The oldest was trying to be helpful, dispersing the “fishies” (because the first time I purchased children’s probiotics, they were in the shape of fish. Now we’re eating jungle animals, but we still seem to have “fishies.”) but Miss M wanted to get her own. She refused the fishies in front of her. No! Never! I shall not! She insisted. 

During the pursuant intervention, I realized a few things about both the situation and the children.

  1. I set a precedent with a one-person-dispersing standard and the oldest was simply trying to follow the rules. He is a rule follower, like his mother, and in his mind, anyone bucking that system needs called out.  Resolved: Asinine rules for the sake of one person’s (read: MY) convenience clearly aren’t helpful.
  2. The oldest wanted to be helpful. That was his true heart. Allow me to do this for you, sweet sister. It is helpful for everyone if I just take control of this. 
  3. The sister didn’t want his help. This help, in fact, was a tad insulting. She was perfectly capable of getting her own damn vitamins, even the two-year-old can do that, thank you very much.

While his heart was pure, eldest child inadvertently sent a message to his junior: you cannot do this. You need my help. I am the capable, wise, giver-of-the-things. His helpfulness overruled her humanness. The helping became the priority, not the person whom he wanted to serve. In that moment, his actions, done in the name of help, actually hurt her sense of self and well-being.

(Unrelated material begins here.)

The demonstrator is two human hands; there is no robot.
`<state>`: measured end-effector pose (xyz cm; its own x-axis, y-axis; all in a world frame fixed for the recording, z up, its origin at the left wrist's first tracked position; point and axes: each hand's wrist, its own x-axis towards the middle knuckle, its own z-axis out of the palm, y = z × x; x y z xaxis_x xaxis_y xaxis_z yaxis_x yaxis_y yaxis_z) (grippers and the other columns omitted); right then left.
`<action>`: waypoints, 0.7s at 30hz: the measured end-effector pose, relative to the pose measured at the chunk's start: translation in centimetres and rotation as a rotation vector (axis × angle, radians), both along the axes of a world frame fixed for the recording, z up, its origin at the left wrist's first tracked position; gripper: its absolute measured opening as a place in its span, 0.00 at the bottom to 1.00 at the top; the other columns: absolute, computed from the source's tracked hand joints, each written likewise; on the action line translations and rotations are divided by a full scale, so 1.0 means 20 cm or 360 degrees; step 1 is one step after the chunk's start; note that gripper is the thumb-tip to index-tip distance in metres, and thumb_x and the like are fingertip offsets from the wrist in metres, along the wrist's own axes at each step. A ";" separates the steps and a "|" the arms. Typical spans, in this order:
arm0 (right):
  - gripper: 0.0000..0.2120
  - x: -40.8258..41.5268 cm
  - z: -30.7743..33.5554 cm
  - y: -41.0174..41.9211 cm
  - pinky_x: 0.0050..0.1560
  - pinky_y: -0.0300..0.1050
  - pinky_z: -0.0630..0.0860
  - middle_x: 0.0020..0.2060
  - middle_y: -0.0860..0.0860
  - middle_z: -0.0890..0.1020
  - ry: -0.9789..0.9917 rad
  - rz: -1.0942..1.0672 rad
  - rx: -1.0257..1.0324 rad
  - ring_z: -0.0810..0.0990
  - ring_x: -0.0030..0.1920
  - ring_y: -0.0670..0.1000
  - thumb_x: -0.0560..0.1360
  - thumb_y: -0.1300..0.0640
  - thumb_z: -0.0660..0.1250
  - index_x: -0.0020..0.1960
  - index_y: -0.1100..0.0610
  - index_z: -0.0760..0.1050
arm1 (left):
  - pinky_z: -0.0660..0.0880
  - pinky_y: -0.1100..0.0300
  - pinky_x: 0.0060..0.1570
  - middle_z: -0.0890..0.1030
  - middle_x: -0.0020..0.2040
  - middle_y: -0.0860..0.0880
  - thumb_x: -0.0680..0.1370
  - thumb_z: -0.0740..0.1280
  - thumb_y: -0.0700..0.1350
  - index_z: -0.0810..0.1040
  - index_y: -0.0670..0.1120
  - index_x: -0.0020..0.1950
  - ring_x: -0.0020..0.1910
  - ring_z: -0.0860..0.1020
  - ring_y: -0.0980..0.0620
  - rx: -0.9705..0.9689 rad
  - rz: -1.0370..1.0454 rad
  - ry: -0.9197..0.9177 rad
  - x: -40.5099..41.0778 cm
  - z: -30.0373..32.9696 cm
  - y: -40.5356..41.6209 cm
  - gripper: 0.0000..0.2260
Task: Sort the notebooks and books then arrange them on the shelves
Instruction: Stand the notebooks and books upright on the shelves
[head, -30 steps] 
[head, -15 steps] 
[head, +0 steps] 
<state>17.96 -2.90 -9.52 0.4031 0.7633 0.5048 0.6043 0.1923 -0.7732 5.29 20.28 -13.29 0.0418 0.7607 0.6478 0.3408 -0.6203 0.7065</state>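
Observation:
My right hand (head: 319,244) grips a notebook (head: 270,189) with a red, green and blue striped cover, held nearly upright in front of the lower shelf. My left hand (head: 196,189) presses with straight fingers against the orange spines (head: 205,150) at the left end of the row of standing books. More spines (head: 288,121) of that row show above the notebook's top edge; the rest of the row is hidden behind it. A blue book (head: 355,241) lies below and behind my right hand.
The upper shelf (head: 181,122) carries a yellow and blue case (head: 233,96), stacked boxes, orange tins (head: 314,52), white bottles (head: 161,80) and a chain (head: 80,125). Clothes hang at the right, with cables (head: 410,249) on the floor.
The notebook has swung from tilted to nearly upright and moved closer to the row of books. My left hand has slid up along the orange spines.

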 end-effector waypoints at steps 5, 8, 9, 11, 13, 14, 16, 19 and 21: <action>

I recently read The Active Life by Parker Palmer. Though not the premise of the book, he mentioned in passing how the best way we can help a person is to simply ask. Ask how we can help, if we can help. You preserve a certain sense of dignity  and worth of a person when you ask permission to serve.

So, this became the morning’s lesson: the oldest is to simply ask. May I get you your fishies this morning? Would that be helpful? This gives her the chance to respond and receive gracefully, or politely decline. To her, we began to instill that receiving help is not an indicator of your own worth or abilities, but sometimes someone’s good and pure heart. Some famous writer, (I’d like to attribute it to Brennan Manning, but he’s not alive to defend himself in case others disagree, so please add salt) wrote that if we cannot receive from our fellow man, how will we ever have the humility to receive from God? In our culture, it’s not common to see a graceful reception of unsolicited help. We hardly solicit it, even when it’s most needed.

All this thought on asking took me to God, as is my habit. God so rarely forces his help upon us. I believe he sees us each as capable human beings, letting us daily get our own fishies. Perhaps he would love to help us, if we were quiet enough to hear him ask, Can I do this for you?

Jesus said more than once, “you do not have because you do not ask.” I think this falls into the category of gracefully receiving help. Our willingness to let others do on our behalf. We’re such a bootstrappy culture, fixated on our own drive and self-preservation that often the idea of allowing others to intervene on our behalf provokes anxiety or even shame. We feel perceived as not good enough or capable.  The truth of the matter is, it doesn’t matter.

Whether we can or cannot, help is usually coming from a good heart. Yet that good heart must not force its goodness on others.

May we be willing to receive the gracious love of others as they try to be helpful. May we not perceive it as an indicator of our own worth or ability. And may we help lovingly, graciously, and honorably – by first asking instead of insisting.